Analyse
Rachat d’actions ou dividende ? il y a 6 ans - vendredi 22 juillet 2011

Deux possibilités s’offrent à une société qui dispose d’une part de bénéfices à distribuer aux actionnaires : verser un dividende ou lancer un programme de rachat d’actions.

Chaque année, si tout va bien, une société réalise des bénéfices. Une fois retirées les liquidités nécessaires au maintien de l’activité (fonds de roulement), il lui reste alors le free cash-flow, à savoir l’argent disponible pour rembourser les emprunts, investir dans de nouvelles activités et/ou redistribuer de l’argent aux actionnaires.

 

Dans ce dernier cas, deux possibilités s’offrent à la société : verser un dividende ou lancer un programme de rachat d’actions.

 

En ce qui concerne le dividende, les entreprises fixent en règle générale un niveau qu’elles se sentent en mesure de maintenir dans le temps, selon leur confiance en l’évolution de leurs liquidités.
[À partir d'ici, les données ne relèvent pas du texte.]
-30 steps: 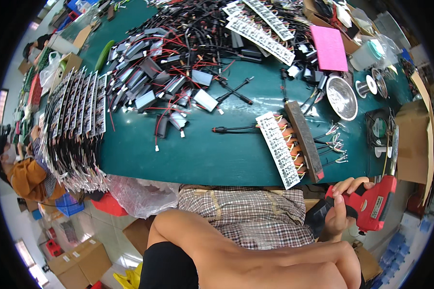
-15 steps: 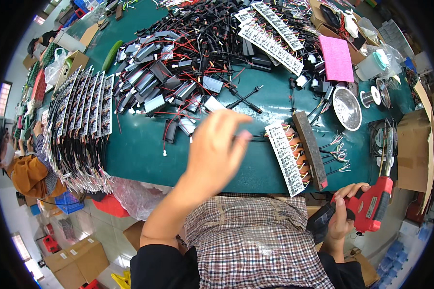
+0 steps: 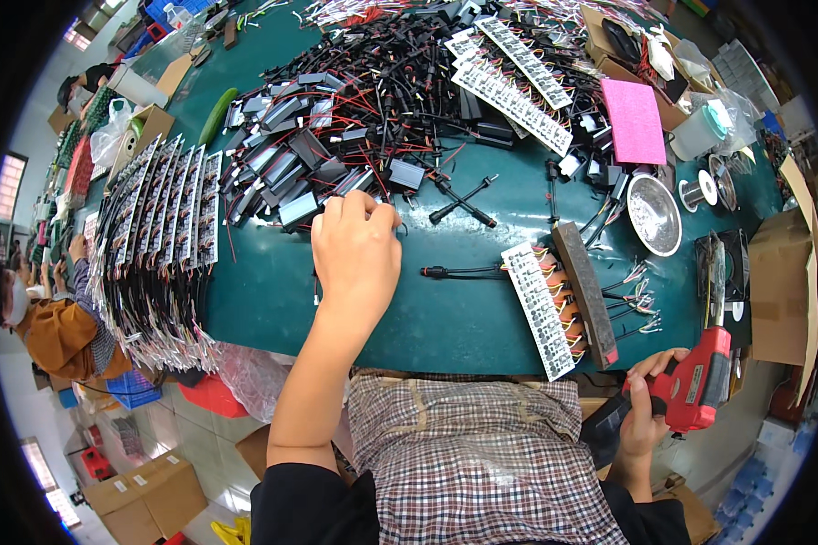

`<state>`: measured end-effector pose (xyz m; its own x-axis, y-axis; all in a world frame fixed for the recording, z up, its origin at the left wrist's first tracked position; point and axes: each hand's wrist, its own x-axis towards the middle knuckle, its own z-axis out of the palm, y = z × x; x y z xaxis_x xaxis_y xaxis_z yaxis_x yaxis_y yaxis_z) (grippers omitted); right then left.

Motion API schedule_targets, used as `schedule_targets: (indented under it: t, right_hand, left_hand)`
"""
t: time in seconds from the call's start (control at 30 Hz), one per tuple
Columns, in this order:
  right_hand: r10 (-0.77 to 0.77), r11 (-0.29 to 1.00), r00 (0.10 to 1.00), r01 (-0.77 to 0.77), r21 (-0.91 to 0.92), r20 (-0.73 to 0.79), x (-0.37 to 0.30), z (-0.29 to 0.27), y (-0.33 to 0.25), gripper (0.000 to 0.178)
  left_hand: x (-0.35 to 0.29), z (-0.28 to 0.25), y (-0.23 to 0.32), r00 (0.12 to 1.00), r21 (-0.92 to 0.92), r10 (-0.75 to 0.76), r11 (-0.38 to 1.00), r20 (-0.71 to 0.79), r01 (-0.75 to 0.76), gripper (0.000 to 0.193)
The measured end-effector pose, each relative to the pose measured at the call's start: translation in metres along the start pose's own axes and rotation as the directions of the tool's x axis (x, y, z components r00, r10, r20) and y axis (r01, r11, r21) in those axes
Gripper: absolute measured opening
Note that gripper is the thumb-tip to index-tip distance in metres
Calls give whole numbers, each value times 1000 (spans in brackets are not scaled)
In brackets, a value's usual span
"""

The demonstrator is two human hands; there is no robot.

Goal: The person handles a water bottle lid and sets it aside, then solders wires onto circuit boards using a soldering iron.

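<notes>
My left hand (image 3: 359, 250) is at the near edge of a pile of grey modules with red and black wires (image 3: 300, 209). Its fingers are curled together and hide whatever is between them. Low on the right, my right hand (image 3: 643, 400) is wrapped around a red soldering gun (image 3: 700, 381), its metal tip pointing away from me. Between my hands lies a white circuit board strip (image 3: 541, 309) with short coloured wires. Its wires run under a dark bar (image 3: 583, 295), and stripped wire ends (image 3: 641, 300) fan out beyond. One black cable (image 3: 454, 272) reaches left from the strip.
Several wired board strips (image 3: 159, 204) stand stacked at left, near a green cucumber-shaped thing (image 3: 218, 115). A metal bowl (image 3: 654, 215), a solder spool (image 3: 698, 192), a pink pad (image 3: 633, 121) and a small fan (image 3: 727, 259) sit at right. Another person (image 3: 59, 331) works at far left.
My left hand has moved left and its fingers have curled at the module pile. The black cable's end beside the board strip now shows. My right hand still holds the soldering gun.
</notes>
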<state>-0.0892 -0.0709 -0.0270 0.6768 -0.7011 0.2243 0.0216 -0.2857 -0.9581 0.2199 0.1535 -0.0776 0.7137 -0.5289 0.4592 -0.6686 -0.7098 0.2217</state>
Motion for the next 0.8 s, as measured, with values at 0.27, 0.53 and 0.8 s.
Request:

Un exercice périlleux quand on sait que la révision à la baisse du dividende est rarement appréciée par les marchés. Résultat : elles préfèrent, en cas de surplus de liquidités, lancer des rachats d’actions. Une solution moins contraignante car considérée comme non récurrente.

 

Mais est-ce bien dans l’intérêt de l’actionnaire ?
En théorie, un rachat d’actions fait grimper mécaniquement le bénéfice par action (moins d’actions en circulation) et donc le cours. Mais la hausse de l’action n’est, dans la pratique, pas si évidente. Le cas de Cisco Systems, n°1 mondial des réseaux informatiques, en est l’illustration la plus évidente. Entre 2002 et 2009, Cisco a racheté pour 55 milliards d’actions propres. Or, son cours est toujours plus ou moins au même niveau qu’en 2002 (environ 20 USD). L’explication est double. Primo, les rachats ont surtout servi à fournir des actions aux employés dans le cadre de généreux programmes de stock options. Deuzio, un rachat d’actions doit se concevoir comme tout autre investissement et l’action Cisco était, sur la période, globalement chère. Le groupe a donc plutôt offert une porte de sortie intéressante aux actionnaires vendeurs et pénalisé les actionnaires restants.

 

Un dividende généreux, même s’il est moins stable dans le temps, et qui profite à tous les actionnaires, nous semble donc plus intéressant que des rachats d’actions erratiques.